--- INFORMATION SHOWN Enclosed Below ---

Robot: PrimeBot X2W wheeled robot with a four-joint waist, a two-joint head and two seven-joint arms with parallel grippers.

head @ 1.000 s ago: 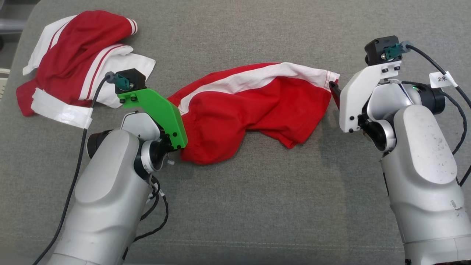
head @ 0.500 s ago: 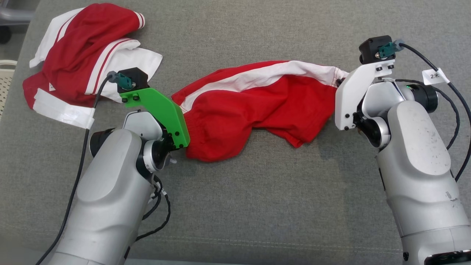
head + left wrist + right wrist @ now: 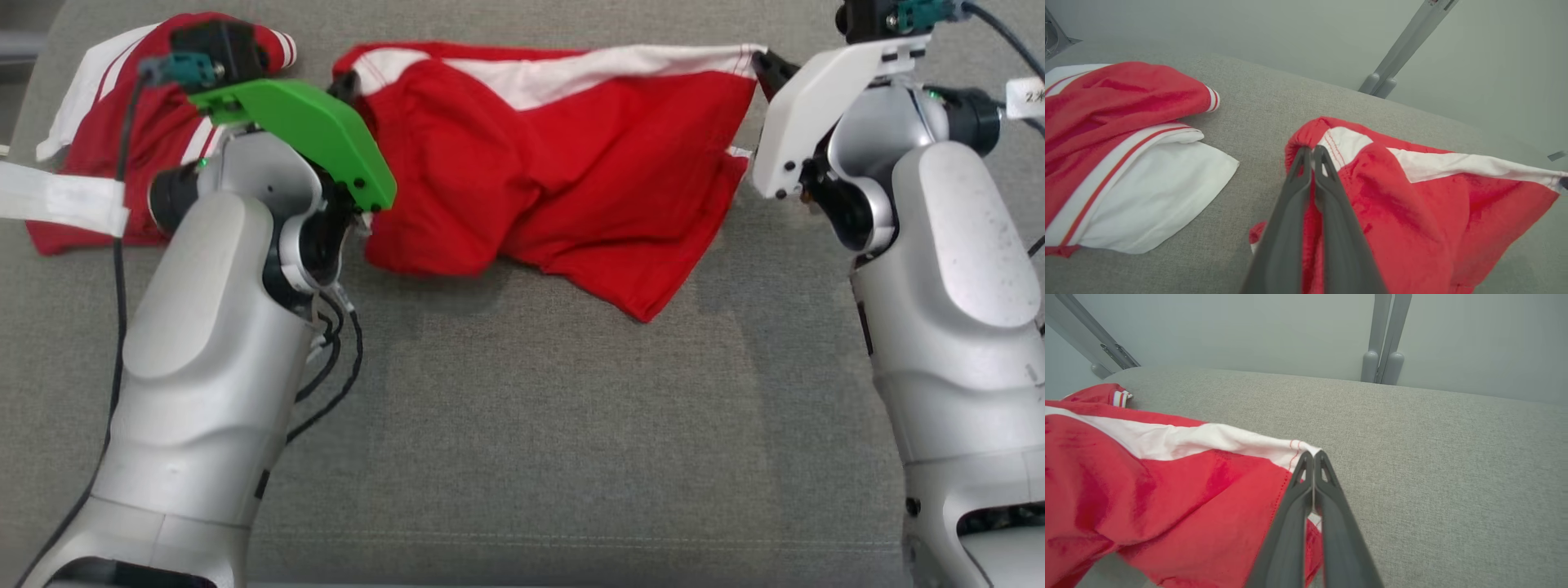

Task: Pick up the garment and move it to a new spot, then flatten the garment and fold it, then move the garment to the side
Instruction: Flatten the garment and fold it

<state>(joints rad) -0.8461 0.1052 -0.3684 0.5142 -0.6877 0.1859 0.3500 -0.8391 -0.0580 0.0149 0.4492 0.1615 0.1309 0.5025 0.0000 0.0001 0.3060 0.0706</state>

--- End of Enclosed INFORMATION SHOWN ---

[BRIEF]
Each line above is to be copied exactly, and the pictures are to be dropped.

[EXPECTED ANSWER]
Robot: PrimeBot X2W wheeled robot with a four-joint waist, a two-joint head and two seven-joint arms with parallel grippers.

head @ 1.000 s ago: 
head @ 0.500 s ago: 
head + left wrist + right wrist @ now: 

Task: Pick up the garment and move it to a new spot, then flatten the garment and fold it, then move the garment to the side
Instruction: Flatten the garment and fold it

<state>(joints rad) -0.8461 0.1052 -0.3684 0.5142 -0.6877 0.1859 0.3500 -0.8391 -0.0580 0.0149 0.4492 0.1615 0.1309 0.5025 0.0000 0.0001 0.3060 0.0706</state>

There's no more to this exercise.